- [Action item] I'd like the data beneath this line reproduced exactly, without any of its images.

- [Information supplied]
'''
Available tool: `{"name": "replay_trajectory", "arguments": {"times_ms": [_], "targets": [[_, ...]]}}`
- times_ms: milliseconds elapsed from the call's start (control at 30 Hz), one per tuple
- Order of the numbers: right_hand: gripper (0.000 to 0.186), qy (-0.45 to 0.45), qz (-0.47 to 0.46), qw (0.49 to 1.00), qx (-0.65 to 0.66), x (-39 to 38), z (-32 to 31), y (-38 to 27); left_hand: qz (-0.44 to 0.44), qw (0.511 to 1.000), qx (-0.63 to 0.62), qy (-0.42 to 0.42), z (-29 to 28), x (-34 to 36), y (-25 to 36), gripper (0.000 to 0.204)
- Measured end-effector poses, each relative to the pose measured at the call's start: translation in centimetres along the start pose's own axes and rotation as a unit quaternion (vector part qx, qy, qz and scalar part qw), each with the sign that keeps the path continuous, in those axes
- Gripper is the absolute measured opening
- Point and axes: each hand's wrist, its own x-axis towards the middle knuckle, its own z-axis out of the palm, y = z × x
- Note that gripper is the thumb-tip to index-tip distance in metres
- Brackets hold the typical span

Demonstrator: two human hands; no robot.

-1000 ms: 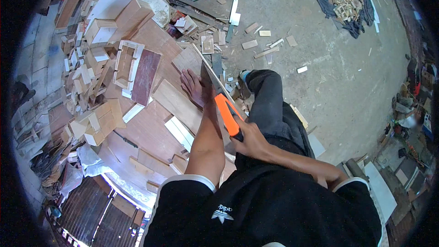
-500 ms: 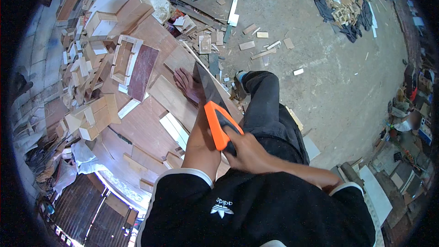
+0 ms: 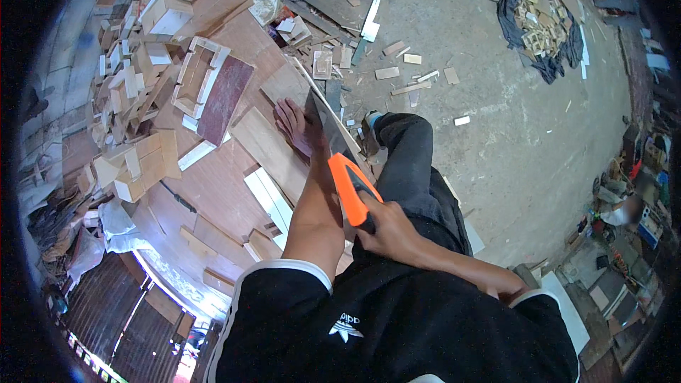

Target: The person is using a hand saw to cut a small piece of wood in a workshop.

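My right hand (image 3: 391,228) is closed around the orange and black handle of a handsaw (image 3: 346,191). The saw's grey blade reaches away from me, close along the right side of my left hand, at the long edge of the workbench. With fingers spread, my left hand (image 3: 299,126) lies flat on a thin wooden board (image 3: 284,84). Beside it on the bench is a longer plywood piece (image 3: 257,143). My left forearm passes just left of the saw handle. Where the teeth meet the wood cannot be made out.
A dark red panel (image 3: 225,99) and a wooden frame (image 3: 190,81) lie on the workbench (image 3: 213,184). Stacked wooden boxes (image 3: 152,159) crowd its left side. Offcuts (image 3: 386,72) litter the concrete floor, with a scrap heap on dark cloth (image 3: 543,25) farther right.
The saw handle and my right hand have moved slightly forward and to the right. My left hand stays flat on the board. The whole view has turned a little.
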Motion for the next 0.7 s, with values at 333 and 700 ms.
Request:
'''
- [Solution]
Available tool: `{"name": "replay_trajectory", "arguments": {"times_ms": [_], "targets": [[_, ...]]}}`
- times_ms: milliseconds elapsed from the call's start (control at 30 Hz), one per tuple
- Order of the numbers: right_hand: gripper (0.000 to 0.186), qy (-0.45 to 0.45), qz (-0.47 to 0.46), qw (0.49 to 1.00), qx (-0.65 to 0.66), x (-39 to 38), z (-32 to 31), y (-38 to 27); left_hand: qz (-0.44 to 0.44), qw (0.511 to 1.000), qx (-0.63 to 0.62), qy (-0.42 to 0.42), z (-29 to 28), x (-34 to 36), y (-25 to 36), gripper (0.000 to 0.204)
- Measured end-effector poses, each relative to the pose measured at the call's start: translation in centimetres along the start pose's own axes and rotation as a unit quaternion (vector part qx, qy, qz and scalar part qw), each with the sign that keeps the path continuous, in those axes
- Gripper is the absolute measured opening
- Point and axes: each hand's wrist, its own x-axis towards the middle knuckle, its own z-axis out of the palm, y = z × x
- Note that gripper is the thumb-tip to index-tip distance in metres
- Brackets hold the typical span

Demonstrator: two human hands; no robot.

-1000 ms: 
-500 ms: 
+0 ms: 

Target: The person is using a hand saw to cut a small piece of wood in a workshop.

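My right hand (image 3: 391,228) is closed around the orange and black handle of a handsaw (image 3: 346,191). The saw's grey blade reaches away from me, close along the right side of my left hand, at the long edge of the workbench. With fingers spread, my left hand (image 3: 299,126) lies flat on a thin wooden board (image 3: 284,84). Beside it on the bench is a longer plywood piece (image 3: 257,143). My left forearm passes just left of the saw handle. Where the teeth meet the wood cannot be made out.
A dark red panel (image 3: 225,99) and a wooden frame (image 3: 190,81) lie on the workbench (image 3: 213,184). Stacked wooden boxes (image 3: 152,159) crowd its left side. Offcuts (image 3: 386,72) litter the concrete floor, with a scrap heap on dark cloth (image 3: 543,25) farther right.
The saw handle and my right hand have moved slightly forward and to the right. My left hand stays flat on the board. The whole view has turned a little.
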Motion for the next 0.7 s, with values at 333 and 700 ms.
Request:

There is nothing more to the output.